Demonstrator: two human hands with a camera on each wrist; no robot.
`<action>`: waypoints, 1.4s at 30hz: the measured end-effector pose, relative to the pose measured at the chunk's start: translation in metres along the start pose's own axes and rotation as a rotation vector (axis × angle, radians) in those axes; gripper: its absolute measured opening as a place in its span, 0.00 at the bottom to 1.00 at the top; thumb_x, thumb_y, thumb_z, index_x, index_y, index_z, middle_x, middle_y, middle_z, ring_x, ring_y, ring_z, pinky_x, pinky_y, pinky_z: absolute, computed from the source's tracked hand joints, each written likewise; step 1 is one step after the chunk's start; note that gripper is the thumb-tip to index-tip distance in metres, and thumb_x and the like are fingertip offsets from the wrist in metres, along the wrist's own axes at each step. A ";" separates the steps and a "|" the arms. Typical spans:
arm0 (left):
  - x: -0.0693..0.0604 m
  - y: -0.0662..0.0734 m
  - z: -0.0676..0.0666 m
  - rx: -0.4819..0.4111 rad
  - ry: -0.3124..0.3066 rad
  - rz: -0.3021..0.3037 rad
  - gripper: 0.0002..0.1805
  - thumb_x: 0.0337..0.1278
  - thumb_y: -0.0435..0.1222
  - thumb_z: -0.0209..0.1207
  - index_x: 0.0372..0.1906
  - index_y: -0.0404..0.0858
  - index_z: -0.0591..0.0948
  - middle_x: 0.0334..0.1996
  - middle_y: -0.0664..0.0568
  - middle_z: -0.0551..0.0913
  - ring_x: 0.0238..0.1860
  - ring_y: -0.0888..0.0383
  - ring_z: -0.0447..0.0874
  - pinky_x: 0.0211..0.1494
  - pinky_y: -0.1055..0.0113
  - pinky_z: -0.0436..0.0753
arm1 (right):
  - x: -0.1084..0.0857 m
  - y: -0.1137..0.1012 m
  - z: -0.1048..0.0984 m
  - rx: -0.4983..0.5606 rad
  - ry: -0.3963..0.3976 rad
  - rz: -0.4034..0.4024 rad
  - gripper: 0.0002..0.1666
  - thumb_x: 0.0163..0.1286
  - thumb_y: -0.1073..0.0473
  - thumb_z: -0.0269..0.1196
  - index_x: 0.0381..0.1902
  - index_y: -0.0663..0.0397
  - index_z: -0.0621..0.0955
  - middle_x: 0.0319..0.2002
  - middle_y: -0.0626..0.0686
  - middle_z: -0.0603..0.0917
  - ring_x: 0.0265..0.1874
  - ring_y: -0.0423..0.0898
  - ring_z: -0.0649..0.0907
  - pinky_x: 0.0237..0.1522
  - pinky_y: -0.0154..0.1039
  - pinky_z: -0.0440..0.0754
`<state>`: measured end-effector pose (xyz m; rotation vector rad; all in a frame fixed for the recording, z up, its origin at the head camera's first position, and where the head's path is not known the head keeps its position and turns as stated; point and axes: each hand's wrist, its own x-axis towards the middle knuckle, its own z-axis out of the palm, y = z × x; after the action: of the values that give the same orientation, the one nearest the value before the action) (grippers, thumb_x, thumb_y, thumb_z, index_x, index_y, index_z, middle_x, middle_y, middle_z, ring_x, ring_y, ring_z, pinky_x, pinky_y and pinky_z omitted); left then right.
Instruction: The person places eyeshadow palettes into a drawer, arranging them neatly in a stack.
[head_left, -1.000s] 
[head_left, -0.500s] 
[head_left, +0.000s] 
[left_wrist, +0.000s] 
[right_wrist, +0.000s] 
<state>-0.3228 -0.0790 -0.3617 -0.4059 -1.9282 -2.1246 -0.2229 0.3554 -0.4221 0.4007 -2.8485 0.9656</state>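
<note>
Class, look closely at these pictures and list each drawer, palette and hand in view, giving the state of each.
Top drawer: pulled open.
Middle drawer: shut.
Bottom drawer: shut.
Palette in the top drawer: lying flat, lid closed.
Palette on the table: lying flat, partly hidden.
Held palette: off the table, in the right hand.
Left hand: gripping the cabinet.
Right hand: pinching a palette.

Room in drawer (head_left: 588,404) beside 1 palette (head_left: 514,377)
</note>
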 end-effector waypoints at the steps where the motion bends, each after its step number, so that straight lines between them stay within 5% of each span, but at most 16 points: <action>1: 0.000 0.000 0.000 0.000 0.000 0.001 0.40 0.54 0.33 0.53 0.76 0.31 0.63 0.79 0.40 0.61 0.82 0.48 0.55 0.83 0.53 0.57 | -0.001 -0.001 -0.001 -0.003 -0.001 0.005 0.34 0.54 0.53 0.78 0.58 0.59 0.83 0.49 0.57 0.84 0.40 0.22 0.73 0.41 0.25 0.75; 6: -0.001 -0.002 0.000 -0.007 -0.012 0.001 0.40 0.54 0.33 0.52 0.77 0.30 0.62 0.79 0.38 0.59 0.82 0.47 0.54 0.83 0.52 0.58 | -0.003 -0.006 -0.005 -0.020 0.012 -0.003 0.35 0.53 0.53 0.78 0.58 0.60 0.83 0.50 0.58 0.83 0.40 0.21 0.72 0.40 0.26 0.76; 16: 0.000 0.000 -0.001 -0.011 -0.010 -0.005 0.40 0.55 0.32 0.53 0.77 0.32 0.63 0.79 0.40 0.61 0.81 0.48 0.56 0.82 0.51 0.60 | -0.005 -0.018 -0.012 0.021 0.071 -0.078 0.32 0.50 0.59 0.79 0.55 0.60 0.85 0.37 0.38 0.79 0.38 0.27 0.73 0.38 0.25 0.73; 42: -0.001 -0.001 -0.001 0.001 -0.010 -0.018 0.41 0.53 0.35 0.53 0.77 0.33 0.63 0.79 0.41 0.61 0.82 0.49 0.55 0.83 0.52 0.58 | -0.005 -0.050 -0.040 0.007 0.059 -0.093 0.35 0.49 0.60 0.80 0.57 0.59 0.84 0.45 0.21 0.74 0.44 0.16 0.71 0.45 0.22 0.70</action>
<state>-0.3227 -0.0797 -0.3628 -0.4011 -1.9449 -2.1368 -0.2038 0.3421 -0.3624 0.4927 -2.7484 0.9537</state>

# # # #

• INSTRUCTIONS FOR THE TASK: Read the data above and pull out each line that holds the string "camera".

• FINAL ANSWER:
Demonstrator: two human hands with a camera on each wrist; no robot.
`<state>`: measured end-effector pose (xyz m; rotation vector rad; all in a frame fixed for the recording, z up, its origin at the head camera's first position, and where the head's path is not known the head keeps its position and turns as stated; point and axes: each hand's wrist, its own x-axis towards the middle knuckle, its own z-axis out of the palm, y = z × x; after the action: of the values that give the same orientation, the one nearest the value before the action) (grippers, thumb_x, thumb_y, thumb_z, index_x, index_y, index_z, middle_x, middle_y, middle_z, ring_x, ring_y, ring_z, pinky_x, pinky_y and pinky_z omitted); left then right.

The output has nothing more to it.